Search for a command to run...

Video Query AI: Search your videos like you search text 🧠🎥

Updated
4 min read
Video Query AI: Search your videos like you search text 🧠🎥

The Problem

Video content is rich but hard to search through. If you've ever wanted to find that one moment in a long video a specific visual, object, or scene you know how frustrating it can be. Unlike text, video isn't naturally searchable by keywords or phrases unless someone takes the time to manually add descriptions (and honestly, who has time for that?).

That’s where Video Query AI comes in.

With Video Query AI, you can ask a question like:

"When does the chef dice the onions in this cooking tutorial?"

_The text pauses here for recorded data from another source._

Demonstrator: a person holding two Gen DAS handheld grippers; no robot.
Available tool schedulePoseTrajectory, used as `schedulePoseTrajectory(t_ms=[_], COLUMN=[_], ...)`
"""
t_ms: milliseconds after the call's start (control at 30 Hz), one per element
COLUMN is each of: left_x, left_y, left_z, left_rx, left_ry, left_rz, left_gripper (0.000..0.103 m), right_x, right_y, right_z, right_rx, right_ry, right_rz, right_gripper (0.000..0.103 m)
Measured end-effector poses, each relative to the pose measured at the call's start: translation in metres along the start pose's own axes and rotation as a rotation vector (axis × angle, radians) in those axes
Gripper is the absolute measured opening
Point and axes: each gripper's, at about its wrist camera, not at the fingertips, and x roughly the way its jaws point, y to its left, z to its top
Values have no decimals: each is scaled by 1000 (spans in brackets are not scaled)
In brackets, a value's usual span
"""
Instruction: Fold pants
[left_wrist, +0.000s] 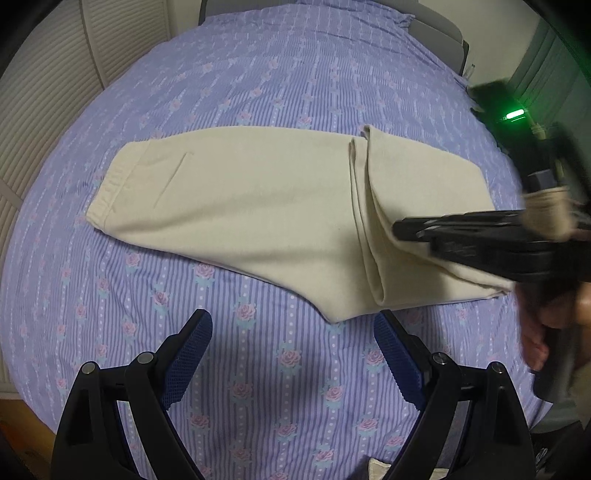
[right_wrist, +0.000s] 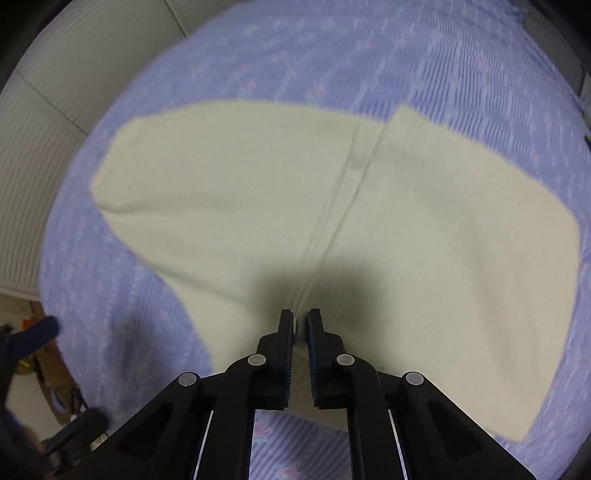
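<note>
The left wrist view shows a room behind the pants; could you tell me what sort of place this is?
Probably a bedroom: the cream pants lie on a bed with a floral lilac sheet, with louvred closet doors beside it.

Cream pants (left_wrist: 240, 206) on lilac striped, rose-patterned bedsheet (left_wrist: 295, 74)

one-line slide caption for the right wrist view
Right gripper shut on the cream pants, lifting a fold over the floral bedsheet.
</note>
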Motion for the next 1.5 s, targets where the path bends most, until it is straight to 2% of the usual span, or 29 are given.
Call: schedulePoseTrajectory(t_ms=[133, 167, 200, 267, 333, 367, 433, 467, 500, 567, 733, 833, 900, 1033, 1167, 1233, 1267, 1300, 1333, 1500], left_x=[-2, -1, -1, 1, 1, 0, -2, -3, -3, 1, 8, 6, 4, 4, 8, 7, 6, 4, 3, 0], left_y=[7, 9, 10, 14, 16, 17, 19, 20, 20, 19, 12, 7, 5, 2, 0, -1, -1, -1, -1, 7], left_z=[-2, -3, -4, -6, -8, -8, -9, -9, -8, -6, 3, 5, 5, 4, 3, 3, 3, 3, 3, 0], left_rx=[-21, -25, -30, -37, -36, -35, -40, -45, -50, -57, -32, -16, -9, -2, 1, 6, 8, 7, 5, -29], left_ry=[-4, -1, 4, 10, 14, 13, 2, -2, -4, -1, 8, -1, -4, -4, 10, 7, 4, 0, -3, -10], left_rz=[-2, 0, 3, 7, 21, 25, 25, 24, 23, 23, 33, 31, 27, 18, 17, 15, 14, 13, 11, 1], left_gripper=[90, 90, 90, 90, 90, 90, 90, 90, 90, 90, 90, 90, 90, 90, 90, 90, 90, 90, 90, 90], right_x=[-33, -36, -37, -33, -25, -20, -21, -25, -27, -25, 8, 32, 38, 33, 50, 56, 54, 52, 47, 0], right_y=[12, 14, 15, 25, 37, 38, 29, 23, 20, 15, 3, 3, -1, -3, -2, -2, -2, -2, -1, 1], right_z=[-6, -9, -13, -22, -30, -32, -35, -36, -36, -33, -22, -20, -22, -29, -27, -25, -25, -25, -25, -27], right_rx=[-45, -51, -49, -60, -142, -153, -61, -15, 20, 50, 73, 63, 74, 107, 96, 104, 112, 111, 111, 106], right_ry=[-44, -37, -20, 9, -2, 11, 0, -20, -46, -73, 10, 77, 103, 85, 122, 129, 127, 117, 103, 6], right_rz=[31, 48, 76, 140, 15, -2, 59, 69, 41, -23, -35, -66, -99, -92, -120, -116, -107, -108, -93, -54], right_gripper=[8, 8, 2, 2, 2, 2, 2, 7, 27, 55, 54, 53, 42, 41, 40, 29, 22, 9, 6, 6])
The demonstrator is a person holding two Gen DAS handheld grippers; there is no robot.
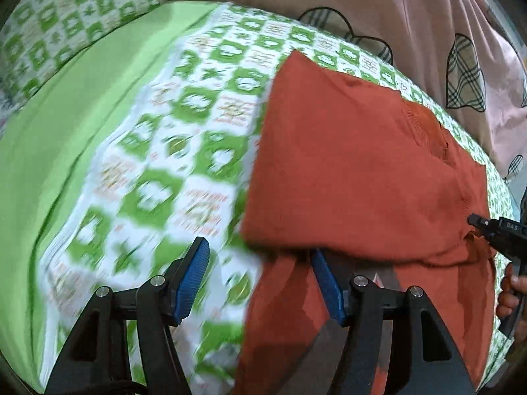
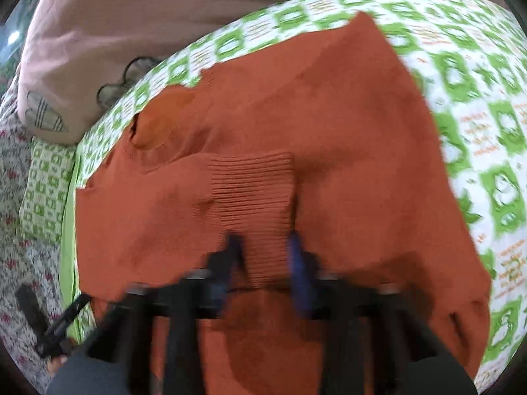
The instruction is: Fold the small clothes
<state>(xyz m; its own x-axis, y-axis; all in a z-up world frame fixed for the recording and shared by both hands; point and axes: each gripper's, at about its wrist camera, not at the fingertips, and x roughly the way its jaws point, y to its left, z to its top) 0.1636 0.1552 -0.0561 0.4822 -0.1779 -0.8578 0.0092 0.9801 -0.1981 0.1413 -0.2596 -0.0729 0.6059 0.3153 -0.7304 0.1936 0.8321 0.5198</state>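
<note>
An orange knitted sweater (image 1: 355, 171) lies on the bed, its sides folded in and its neckline (image 2: 154, 128) toward the pink quilt. In the left wrist view my left gripper (image 1: 259, 248) stands open at the sweater's near left edge. Its left pad (image 1: 192, 279) is over the sheet and its right pad (image 1: 327, 288) is against the folded edge, with nothing pinched. In the blurred right wrist view my right gripper (image 2: 265, 247) straddles the ribbed cuff (image 2: 253, 191) of a sleeve laid across the body. Its tip (image 1: 474, 221) looks shut on puckered sweater fabric.
The bed has a green-and-white patterned sheet (image 1: 197, 115) with a plain green strip (image 1: 66, 131) beside it. A matching pillow (image 1: 66, 16) lies at the far left. A pink quilt with plaid hearts (image 1: 411, 10) is bunched behind the sweater. A person's hand (image 1: 509, 293) holds the right gripper.
</note>
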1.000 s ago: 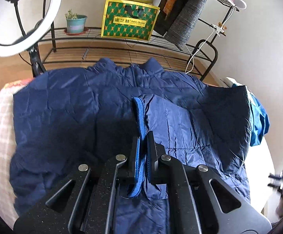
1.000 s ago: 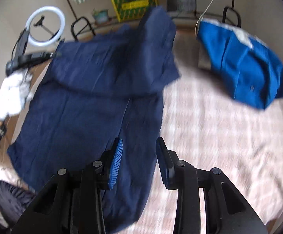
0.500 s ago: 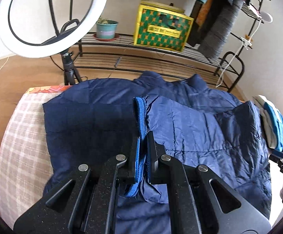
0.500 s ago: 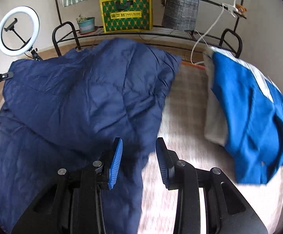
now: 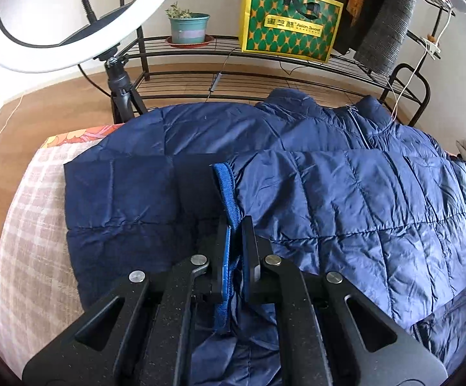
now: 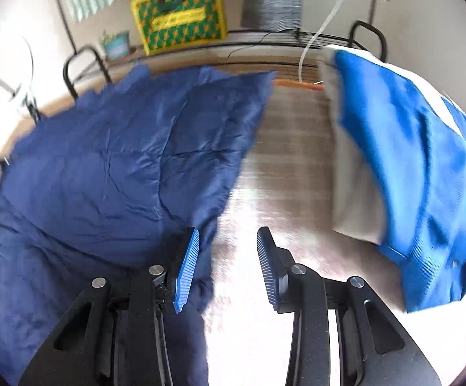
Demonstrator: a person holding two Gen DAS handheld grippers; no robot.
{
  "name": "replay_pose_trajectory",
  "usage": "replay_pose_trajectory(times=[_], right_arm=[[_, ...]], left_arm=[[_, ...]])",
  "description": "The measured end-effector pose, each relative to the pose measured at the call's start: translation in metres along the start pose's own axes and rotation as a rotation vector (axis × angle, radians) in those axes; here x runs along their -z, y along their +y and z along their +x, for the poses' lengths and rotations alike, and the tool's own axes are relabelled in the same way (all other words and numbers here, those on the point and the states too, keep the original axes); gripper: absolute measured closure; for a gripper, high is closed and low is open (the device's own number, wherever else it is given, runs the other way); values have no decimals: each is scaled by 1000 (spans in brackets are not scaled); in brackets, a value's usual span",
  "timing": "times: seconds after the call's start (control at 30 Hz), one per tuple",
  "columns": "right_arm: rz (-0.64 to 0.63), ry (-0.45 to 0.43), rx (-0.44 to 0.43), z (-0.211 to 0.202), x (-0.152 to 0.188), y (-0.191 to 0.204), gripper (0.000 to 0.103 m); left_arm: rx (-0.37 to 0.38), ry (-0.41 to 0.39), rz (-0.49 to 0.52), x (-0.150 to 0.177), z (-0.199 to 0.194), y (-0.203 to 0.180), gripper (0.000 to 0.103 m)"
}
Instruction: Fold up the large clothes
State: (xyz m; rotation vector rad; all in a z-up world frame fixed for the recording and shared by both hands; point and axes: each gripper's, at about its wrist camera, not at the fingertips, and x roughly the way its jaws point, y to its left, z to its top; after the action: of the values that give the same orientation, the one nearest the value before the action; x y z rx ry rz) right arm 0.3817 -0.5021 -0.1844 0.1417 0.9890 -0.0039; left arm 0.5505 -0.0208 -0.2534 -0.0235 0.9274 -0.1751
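Note:
A navy quilted jacket lies spread on the checked bed cover, collar toward the far rack. One sleeve is folded across the body. My left gripper is shut on that sleeve's ribbed blue cuff, which runs up from between the pads. In the right wrist view the same jacket fills the left half, blurred. My right gripper stands open over the jacket's right edge and the bare cover, with nothing between its fingers.
A bright blue garment lies on a pale pillow at the right. Behind the bed runs a black wire rack with a green-and-yellow box and a potted plant. A ring light on a tripod stands at the far left.
The left gripper has carried the cuff and sleeve lower and leftward across the jacket's body. The right gripper has swung right along the jacket's edge toward the blue garment, jaws still apart.

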Motion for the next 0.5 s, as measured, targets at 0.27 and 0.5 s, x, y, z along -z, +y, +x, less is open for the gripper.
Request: replay_pose_trajectory(times=[0.27,0.5], right_arm=[[-115,-32,-12,7,-8,38,67],[-193,49,78,44,-2,58,67]], left_arm=[[-8,10,-34,-1,3,7,99],[-53,9,1,1,-6,9,88]])
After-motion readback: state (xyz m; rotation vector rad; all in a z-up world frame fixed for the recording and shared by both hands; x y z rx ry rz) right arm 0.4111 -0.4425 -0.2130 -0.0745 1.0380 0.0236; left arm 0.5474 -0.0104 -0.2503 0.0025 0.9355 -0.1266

"Where is the elephant in this video"

"Can you show me where koalas are clapping?"

...and it will instantly give you the exact timestamps where those items appear in your videos. Whether you're searching across all your content or a specific video, you'll get precise results without any manual tagging required.

Introducing Video Query AI 🧠

A fully local, privacy-first app that helps you semantically search through videos using natural language. Simply upload a video, and we’ll do the heavy lifting to process frames, generate descriptions using AI, embed them, and allow fast search.

🎯 Use cases:

  • Find key moments in tutorials

  • Detect objects/scenes in surveillance videos

  • Find specific scenes or moments in videos with text search


App Walkthrough ✨

1️⃣ 🏠 Home & Video Library

  • Land on a clean dashboard with a sidebar listing all uploaded videos.

  • Browse or search through your video collection easily.

2️⃣ 📤 Video Upload & Processing

  • Drag and drop a video file for processing.

  • The backend kicks off a background job to:

    • Extract frames using ffmpeg

    • Generate descriptions via LLaVA

    • Generate vector embeddings of those descriptions for semantic search

  • Real-time progress updates

    • Updates are streamed live via WebSockets.

    • Progress persists across reloads using Redis Pub/Sub for state sync

  • Enter a query like "Where is the elephant?" or "Chef chopping onions"

  • The app performs a vector similarity search against frame captions.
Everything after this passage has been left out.